Ma può mai essere modesta, la felicità?

Notturno bizantino, Luigi De Pascalis, La Lepre. Segnalato al Campiello. Candidato allo Strega. Un ottimo libro. De Pascalis è scrittore di chiara fama, e la sua prosa non conosce imperfezioni: ampia, raffinata, elegante, arguta, aggraziata, brillante. La storia è materia, personaggio, pretesto: per parlare dell’uomo, di noi, delle miserie umane, della solidarietà, del tempo, che tutto erode, fagocita, distrugge, dei cambiamenti, le cose, come diceva Emily Dickinson, che volano e che restano, della decadenza.
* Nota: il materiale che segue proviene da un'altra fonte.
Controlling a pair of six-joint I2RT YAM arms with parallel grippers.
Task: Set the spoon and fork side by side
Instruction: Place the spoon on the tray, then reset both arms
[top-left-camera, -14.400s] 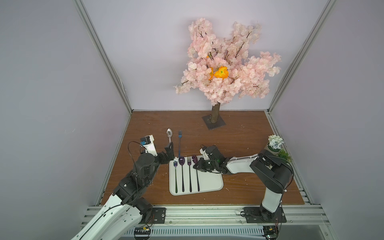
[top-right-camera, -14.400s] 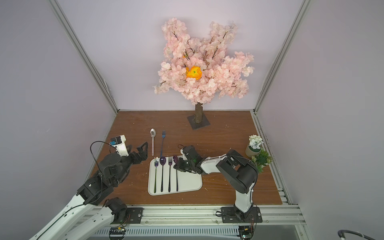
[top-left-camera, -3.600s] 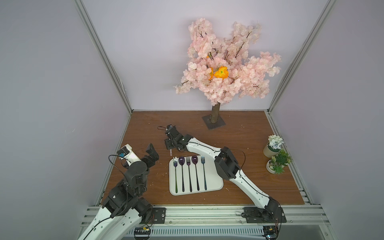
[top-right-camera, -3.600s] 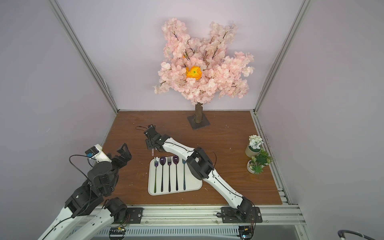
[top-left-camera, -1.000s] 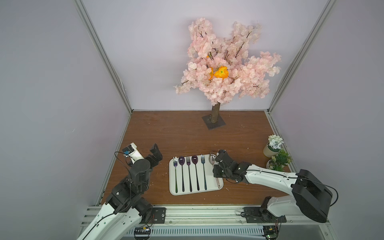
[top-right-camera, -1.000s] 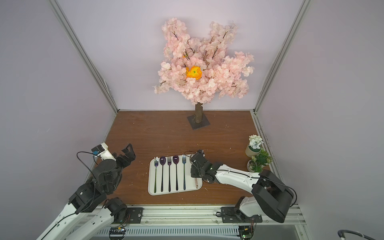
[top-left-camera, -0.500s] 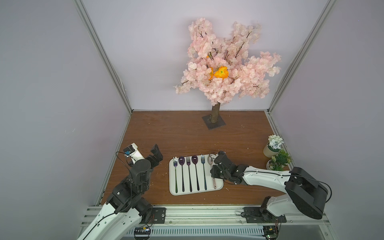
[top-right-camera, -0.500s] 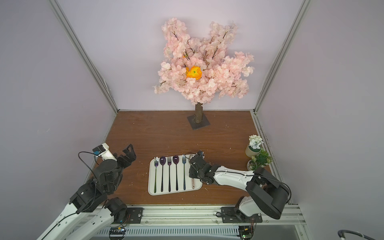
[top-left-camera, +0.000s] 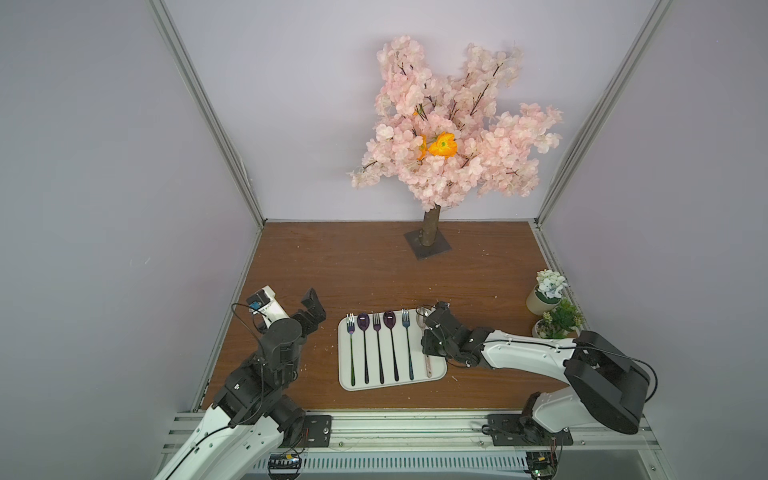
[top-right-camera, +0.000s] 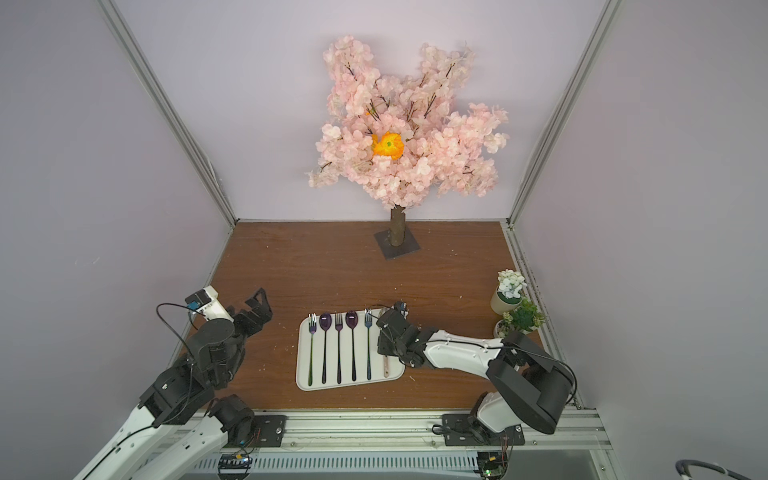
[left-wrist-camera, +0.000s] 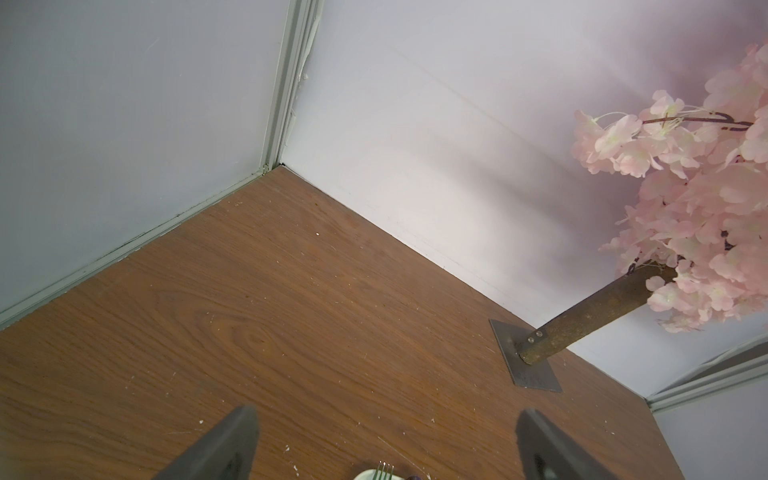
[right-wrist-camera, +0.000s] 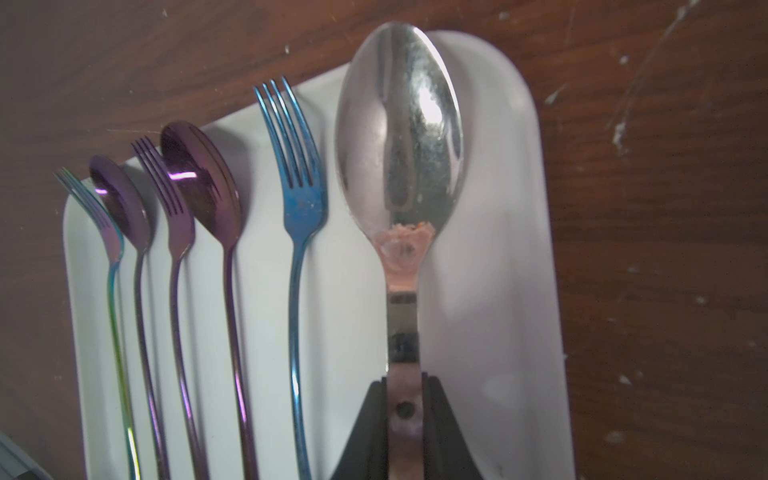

Di un mondo. Di un sogno. Di una nazione. Delle relazioni tra gli individui. Della morale. La lunga fine di un impero è il sottotitolo, azzeccato, preciso, puntuale. Costantinopoli cade nel millequattrocentocinquantatré, non c’è più al mondo un impero romano: ma tutto torna, e certe dinamiche, ciclicamente, si ripetono, come il sole tornano a sorgere. Di Grecia abbandonata, per dire, in fondo ne abbiamo sentito parlare in tempi molto più recenti, no? Da non perdere.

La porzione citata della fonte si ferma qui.